* **TASK DESCRIPTION**:
From the entries below, pull out each line where "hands" appears.

(Records contained in a dataset)
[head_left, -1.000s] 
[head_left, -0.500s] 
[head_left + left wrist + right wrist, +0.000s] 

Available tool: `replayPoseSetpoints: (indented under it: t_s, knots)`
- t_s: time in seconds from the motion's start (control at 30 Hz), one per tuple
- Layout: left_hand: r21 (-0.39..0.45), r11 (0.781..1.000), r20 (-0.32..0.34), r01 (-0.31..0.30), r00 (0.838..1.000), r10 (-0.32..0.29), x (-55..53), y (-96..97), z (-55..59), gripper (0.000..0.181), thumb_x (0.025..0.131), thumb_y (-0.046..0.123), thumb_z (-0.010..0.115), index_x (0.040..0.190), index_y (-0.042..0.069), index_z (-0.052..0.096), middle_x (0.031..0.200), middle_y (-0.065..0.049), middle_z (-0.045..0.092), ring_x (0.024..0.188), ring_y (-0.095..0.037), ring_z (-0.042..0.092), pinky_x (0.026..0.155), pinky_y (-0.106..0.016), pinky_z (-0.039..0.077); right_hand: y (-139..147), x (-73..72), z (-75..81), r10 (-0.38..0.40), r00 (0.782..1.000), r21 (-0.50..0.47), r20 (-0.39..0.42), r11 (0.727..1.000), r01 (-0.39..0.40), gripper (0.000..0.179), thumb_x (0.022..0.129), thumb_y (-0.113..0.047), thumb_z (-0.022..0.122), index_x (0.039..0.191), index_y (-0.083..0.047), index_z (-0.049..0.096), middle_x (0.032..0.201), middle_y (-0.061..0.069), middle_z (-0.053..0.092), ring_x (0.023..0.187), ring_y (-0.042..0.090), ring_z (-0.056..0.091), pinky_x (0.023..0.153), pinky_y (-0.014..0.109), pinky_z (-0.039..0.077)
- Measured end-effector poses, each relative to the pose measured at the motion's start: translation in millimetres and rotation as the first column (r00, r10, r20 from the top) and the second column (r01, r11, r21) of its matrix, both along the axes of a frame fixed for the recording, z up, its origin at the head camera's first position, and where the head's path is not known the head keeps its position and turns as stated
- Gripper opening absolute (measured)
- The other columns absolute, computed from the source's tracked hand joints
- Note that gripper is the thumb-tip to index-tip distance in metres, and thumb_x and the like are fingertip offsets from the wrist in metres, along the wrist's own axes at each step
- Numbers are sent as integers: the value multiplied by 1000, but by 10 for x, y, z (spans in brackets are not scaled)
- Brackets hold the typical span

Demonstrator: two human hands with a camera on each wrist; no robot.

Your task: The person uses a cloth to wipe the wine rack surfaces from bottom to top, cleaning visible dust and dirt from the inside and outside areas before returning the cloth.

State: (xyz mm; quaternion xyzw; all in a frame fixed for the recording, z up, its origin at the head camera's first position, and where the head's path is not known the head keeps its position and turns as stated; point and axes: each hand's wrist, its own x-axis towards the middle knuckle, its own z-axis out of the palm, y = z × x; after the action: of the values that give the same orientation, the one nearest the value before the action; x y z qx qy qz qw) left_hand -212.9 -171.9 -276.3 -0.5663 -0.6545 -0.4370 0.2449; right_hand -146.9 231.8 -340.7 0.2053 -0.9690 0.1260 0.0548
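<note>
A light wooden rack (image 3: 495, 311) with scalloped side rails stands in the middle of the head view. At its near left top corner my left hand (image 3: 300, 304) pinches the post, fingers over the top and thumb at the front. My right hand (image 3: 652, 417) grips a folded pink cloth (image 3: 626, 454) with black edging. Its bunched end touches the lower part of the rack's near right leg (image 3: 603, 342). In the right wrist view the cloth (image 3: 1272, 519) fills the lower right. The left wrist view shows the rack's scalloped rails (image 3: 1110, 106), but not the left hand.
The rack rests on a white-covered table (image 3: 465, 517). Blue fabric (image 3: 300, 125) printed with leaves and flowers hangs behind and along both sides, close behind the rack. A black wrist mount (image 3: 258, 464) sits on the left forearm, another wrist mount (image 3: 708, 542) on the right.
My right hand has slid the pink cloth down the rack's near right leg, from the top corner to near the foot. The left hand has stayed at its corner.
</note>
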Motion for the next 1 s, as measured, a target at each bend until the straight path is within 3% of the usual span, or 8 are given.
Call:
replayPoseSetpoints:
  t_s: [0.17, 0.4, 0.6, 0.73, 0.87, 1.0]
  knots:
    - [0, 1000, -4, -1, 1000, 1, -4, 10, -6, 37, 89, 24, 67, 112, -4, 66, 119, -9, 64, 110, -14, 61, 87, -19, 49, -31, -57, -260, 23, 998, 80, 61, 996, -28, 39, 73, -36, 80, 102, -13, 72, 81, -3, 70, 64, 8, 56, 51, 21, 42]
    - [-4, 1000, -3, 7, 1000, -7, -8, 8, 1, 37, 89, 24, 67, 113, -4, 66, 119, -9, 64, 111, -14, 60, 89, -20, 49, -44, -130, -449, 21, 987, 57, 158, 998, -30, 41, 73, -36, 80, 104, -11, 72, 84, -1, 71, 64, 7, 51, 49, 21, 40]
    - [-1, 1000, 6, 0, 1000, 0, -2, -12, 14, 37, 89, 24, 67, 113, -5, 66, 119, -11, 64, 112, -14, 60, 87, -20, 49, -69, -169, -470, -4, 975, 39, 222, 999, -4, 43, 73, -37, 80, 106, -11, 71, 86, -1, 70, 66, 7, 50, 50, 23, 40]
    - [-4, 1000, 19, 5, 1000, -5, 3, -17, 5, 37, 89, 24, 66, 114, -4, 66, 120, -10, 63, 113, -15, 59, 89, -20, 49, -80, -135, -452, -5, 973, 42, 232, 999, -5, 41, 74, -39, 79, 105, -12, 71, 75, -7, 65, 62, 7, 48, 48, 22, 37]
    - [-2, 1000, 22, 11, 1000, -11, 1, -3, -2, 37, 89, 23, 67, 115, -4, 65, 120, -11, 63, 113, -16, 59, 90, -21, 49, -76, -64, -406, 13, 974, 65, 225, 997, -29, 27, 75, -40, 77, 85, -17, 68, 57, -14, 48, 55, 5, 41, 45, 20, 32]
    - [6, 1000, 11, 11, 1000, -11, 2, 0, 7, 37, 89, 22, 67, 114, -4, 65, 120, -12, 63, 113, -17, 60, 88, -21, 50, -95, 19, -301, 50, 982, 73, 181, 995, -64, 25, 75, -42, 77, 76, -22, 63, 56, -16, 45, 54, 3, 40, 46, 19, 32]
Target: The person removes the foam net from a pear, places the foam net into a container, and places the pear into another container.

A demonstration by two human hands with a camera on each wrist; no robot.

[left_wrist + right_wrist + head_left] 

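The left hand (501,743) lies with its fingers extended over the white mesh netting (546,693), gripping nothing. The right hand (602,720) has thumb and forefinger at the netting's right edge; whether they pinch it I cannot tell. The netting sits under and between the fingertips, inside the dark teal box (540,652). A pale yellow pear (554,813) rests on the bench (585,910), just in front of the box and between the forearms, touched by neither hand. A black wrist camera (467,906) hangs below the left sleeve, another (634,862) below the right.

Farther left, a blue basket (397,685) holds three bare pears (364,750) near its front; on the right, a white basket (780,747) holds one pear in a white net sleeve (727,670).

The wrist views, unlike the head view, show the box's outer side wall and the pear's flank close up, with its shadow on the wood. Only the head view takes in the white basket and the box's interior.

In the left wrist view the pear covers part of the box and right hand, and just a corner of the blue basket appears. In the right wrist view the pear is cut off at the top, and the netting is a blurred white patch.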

* **RESULT OF THE TASK**:
Demonstrator: two human hands with a camera on each wrist; no robot.
A demonstration by two human hands with a camera on each wrist; no robot.

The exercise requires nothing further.